● Your objective
Report only the number of lines in this material that include "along".

START Provided material

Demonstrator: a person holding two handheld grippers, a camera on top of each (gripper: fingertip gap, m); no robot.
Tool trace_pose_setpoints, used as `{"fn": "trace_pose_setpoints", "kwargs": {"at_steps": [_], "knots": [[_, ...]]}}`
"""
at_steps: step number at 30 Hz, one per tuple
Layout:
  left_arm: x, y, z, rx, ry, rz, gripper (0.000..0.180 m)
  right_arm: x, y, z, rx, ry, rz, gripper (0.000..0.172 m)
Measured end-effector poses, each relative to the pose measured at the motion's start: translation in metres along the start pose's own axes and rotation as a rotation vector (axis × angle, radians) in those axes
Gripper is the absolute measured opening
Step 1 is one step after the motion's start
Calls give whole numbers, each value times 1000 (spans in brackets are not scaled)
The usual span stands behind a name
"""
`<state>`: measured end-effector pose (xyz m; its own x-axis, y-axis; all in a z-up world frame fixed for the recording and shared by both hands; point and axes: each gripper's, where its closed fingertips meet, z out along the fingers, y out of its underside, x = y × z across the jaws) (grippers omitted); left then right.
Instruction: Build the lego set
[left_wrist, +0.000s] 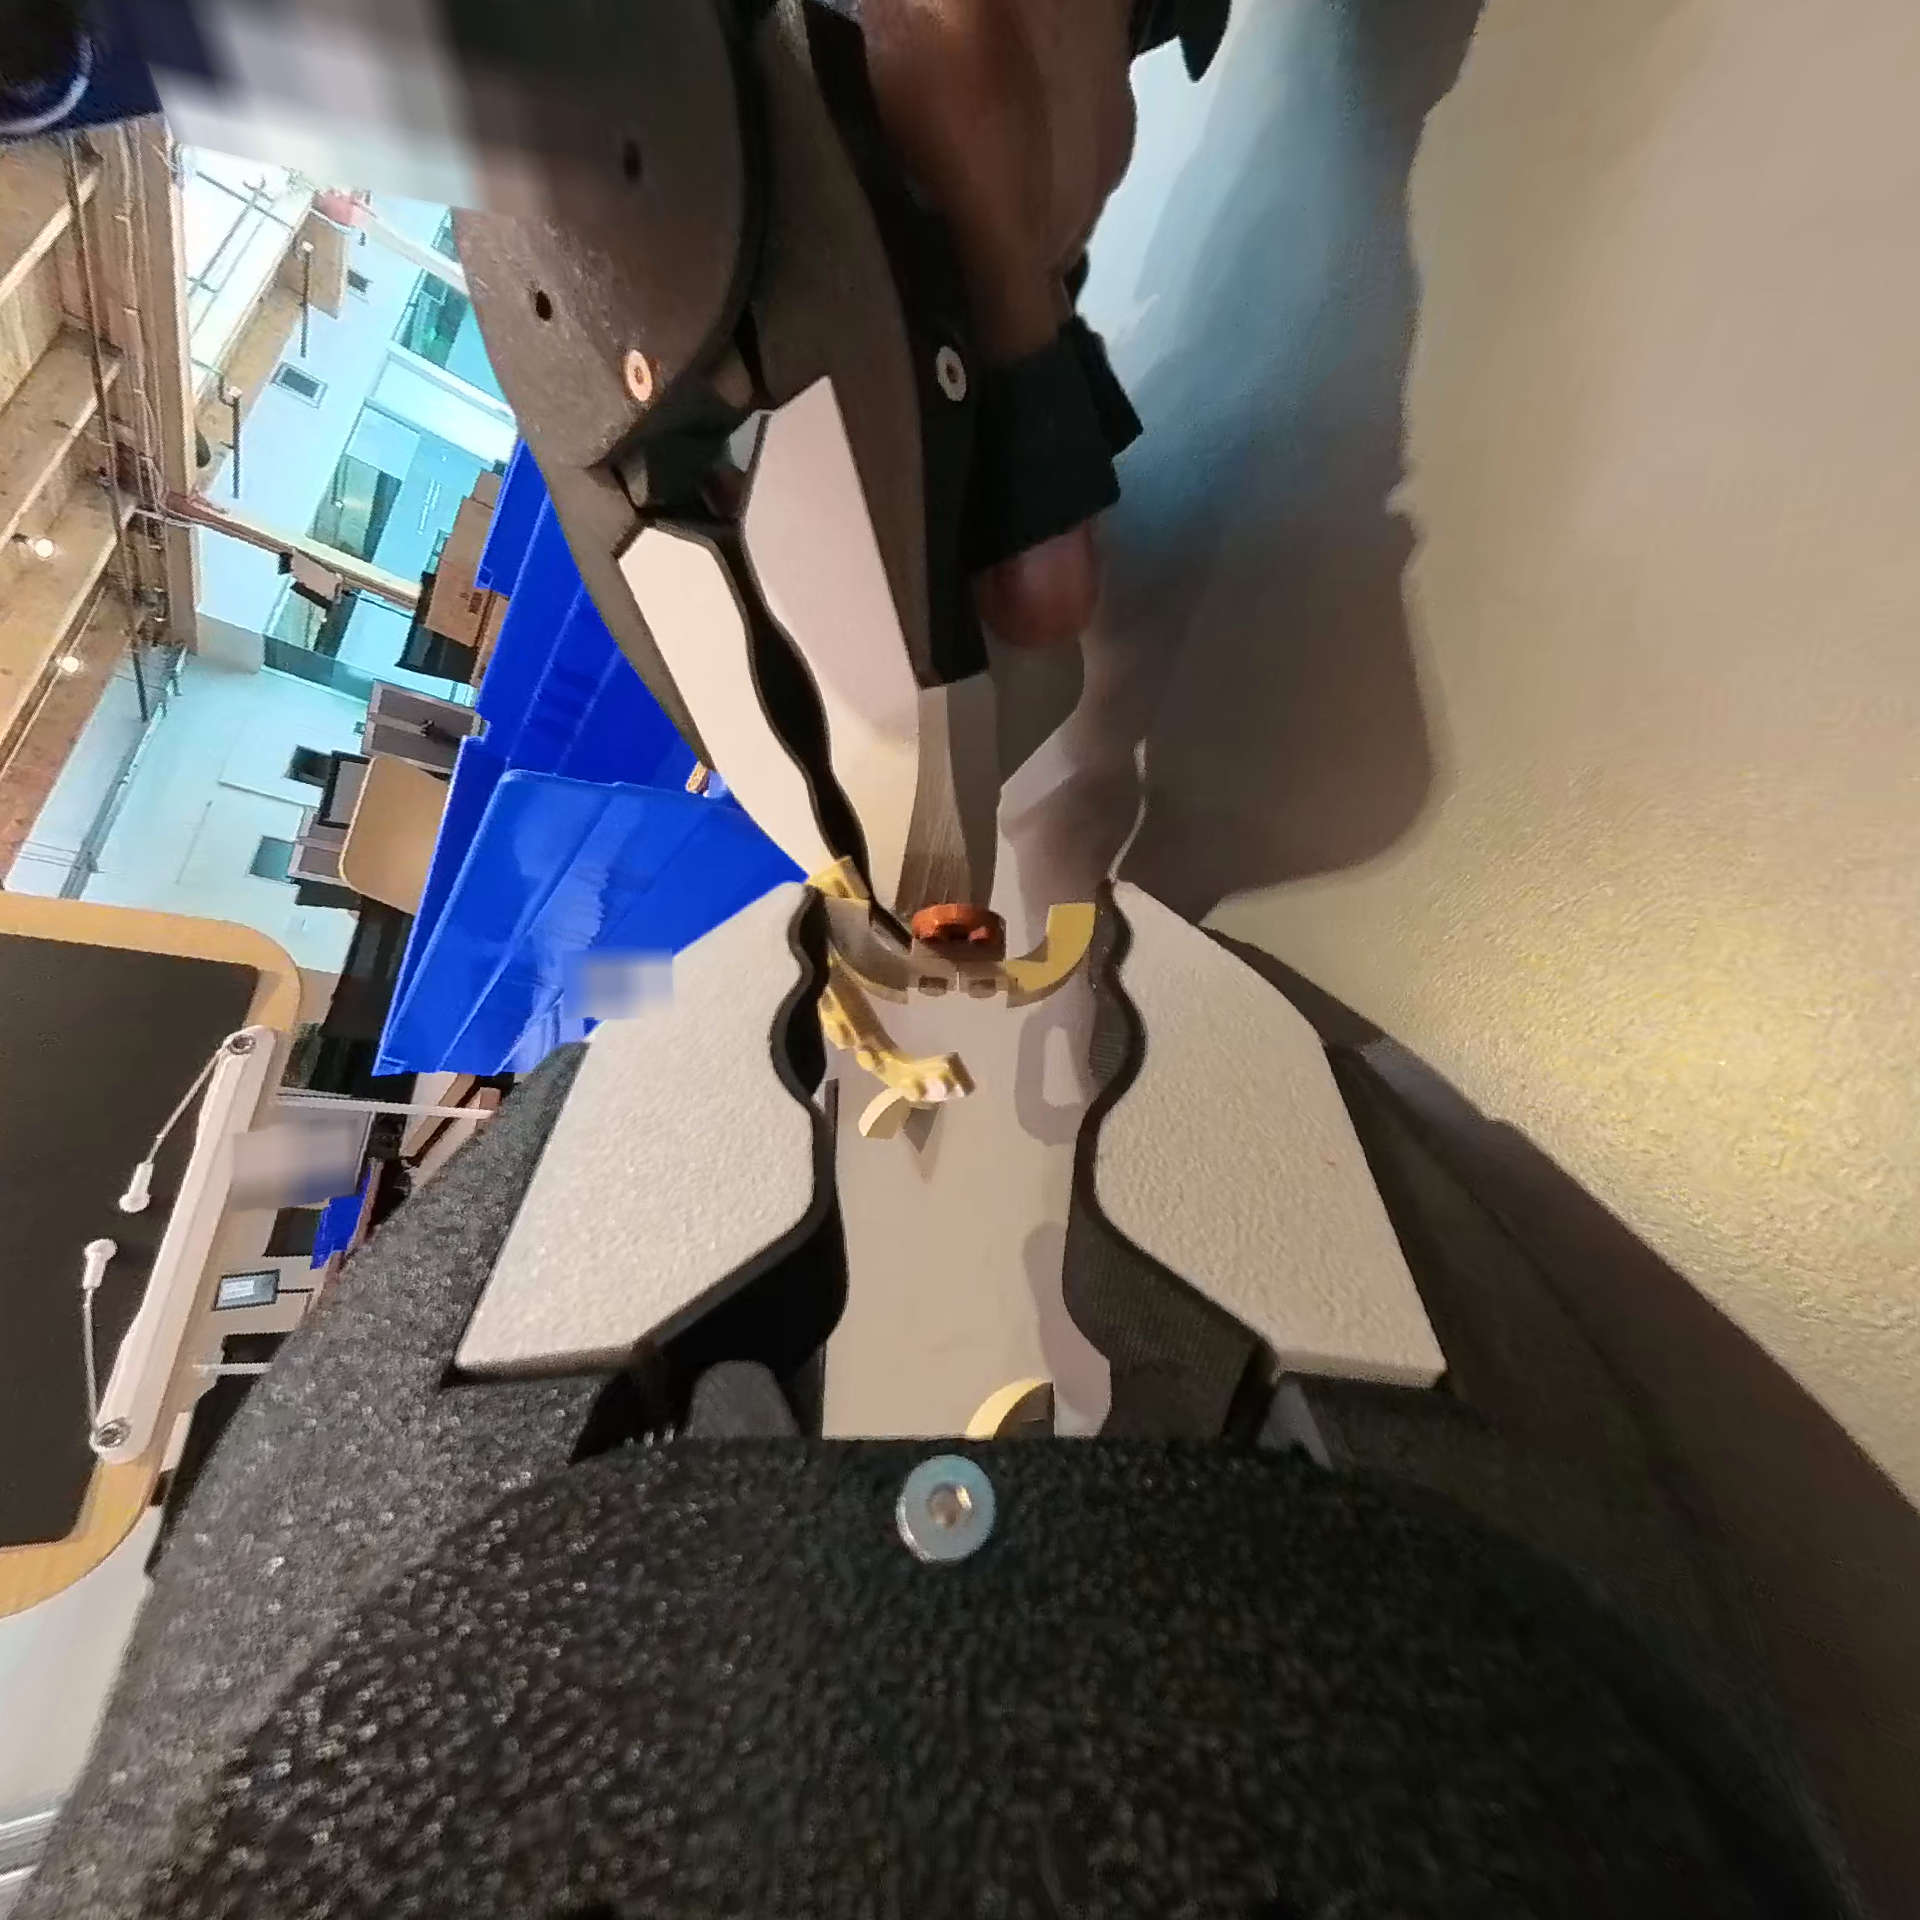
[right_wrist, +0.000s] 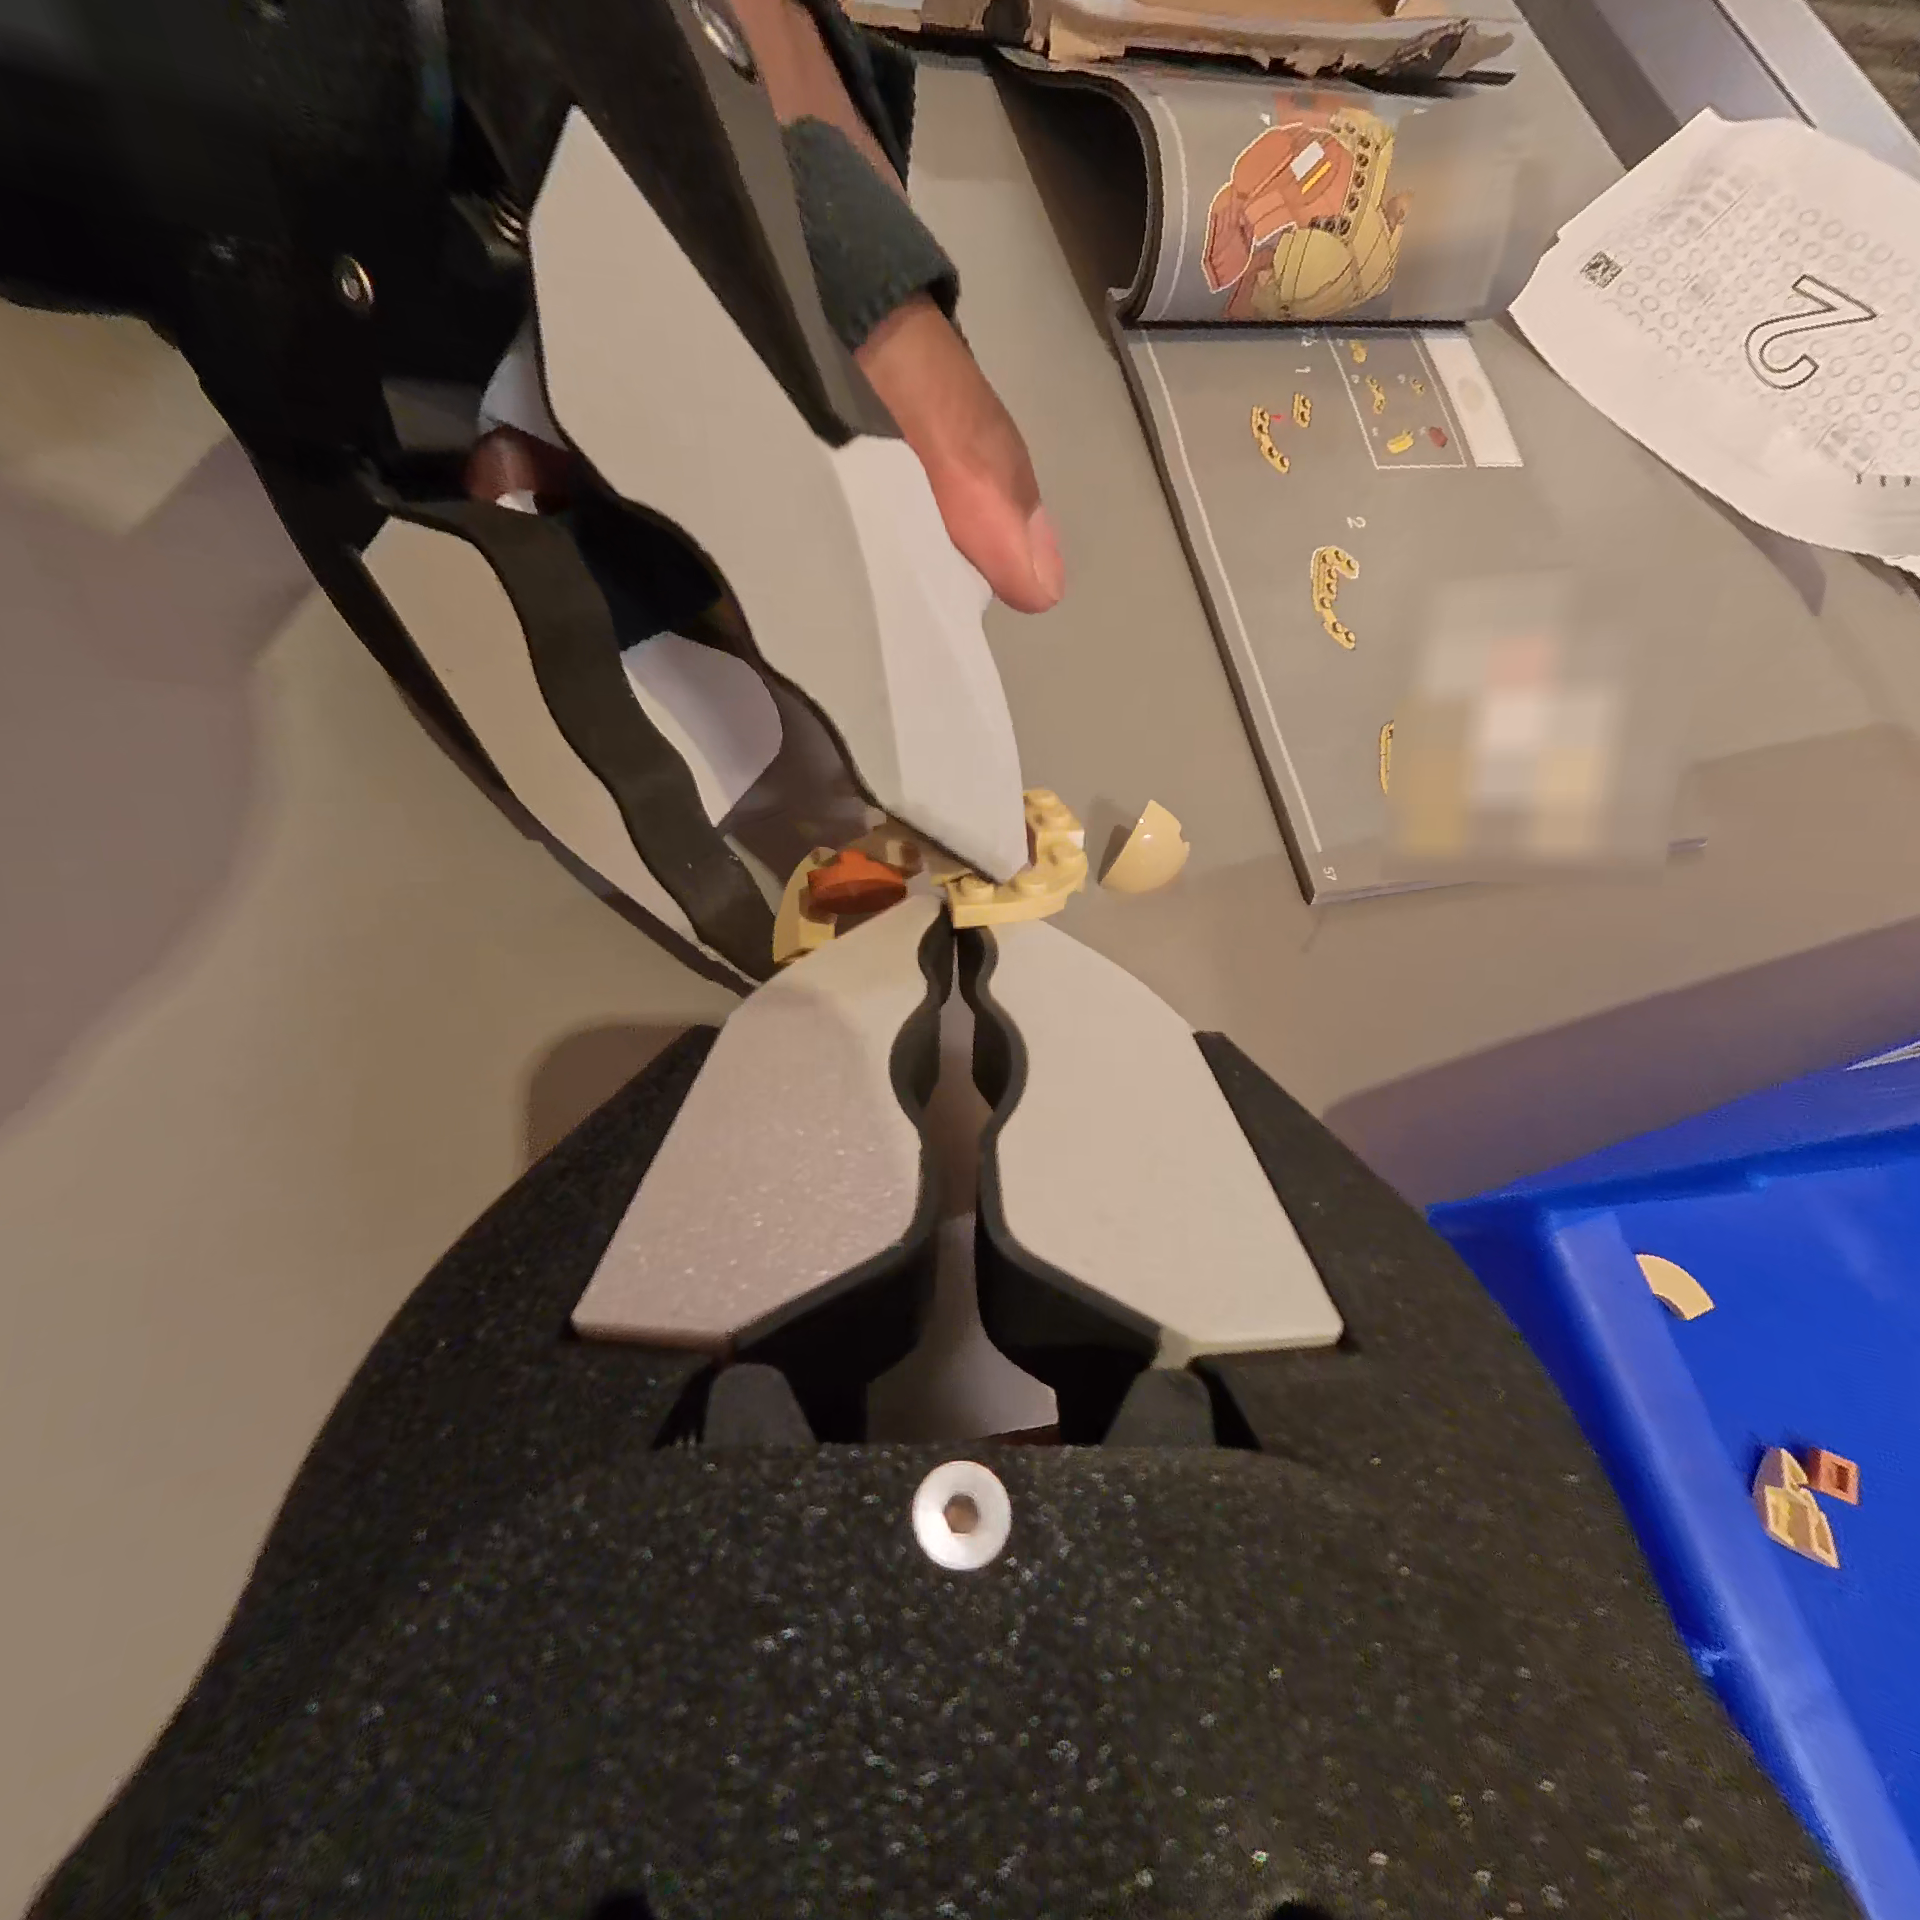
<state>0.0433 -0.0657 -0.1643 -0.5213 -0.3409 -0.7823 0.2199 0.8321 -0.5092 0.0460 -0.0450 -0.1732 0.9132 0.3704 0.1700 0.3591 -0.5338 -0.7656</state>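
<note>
My left gripper (left_wrist: 964, 940) is shut on a curved tan lego assembly (left_wrist: 1065, 951). Its two pads press on the assembly's opposite ends. A small reddish-brown piece (left_wrist: 951, 923) sits on top of the assembly. My right gripper (left_wrist: 914, 909) comes in from above with its tips together at that piece. In the right wrist view my right gripper (right_wrist: 953, 925) is shut, with nothing visible between its pads. Its tips touch the edge of the tan assembly (right_wrist: 1023, 888), right beside the brown piece (right_wrist: 852, 888). My left gripper (right_wrist: 873, 894) straddles the assembly from the upper left.
A tan dome piece (right_wrist: 1143, 847) lies on the grey table just right of the assembly. An open instruction booklet (right_wrist: 1403, 571) and a white paper bag (right_wrist: 1766, 312) lie behind. A blue bin (right_wrist: 1714, 1455) with a few small pieces stands at the right. Blue bins (left_wrist: 582, 883) also show in the left wrist view. The grippers are tip to tip, or close to it.
</note>
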Motion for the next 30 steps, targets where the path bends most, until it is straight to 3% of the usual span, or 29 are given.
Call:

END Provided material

● Response
2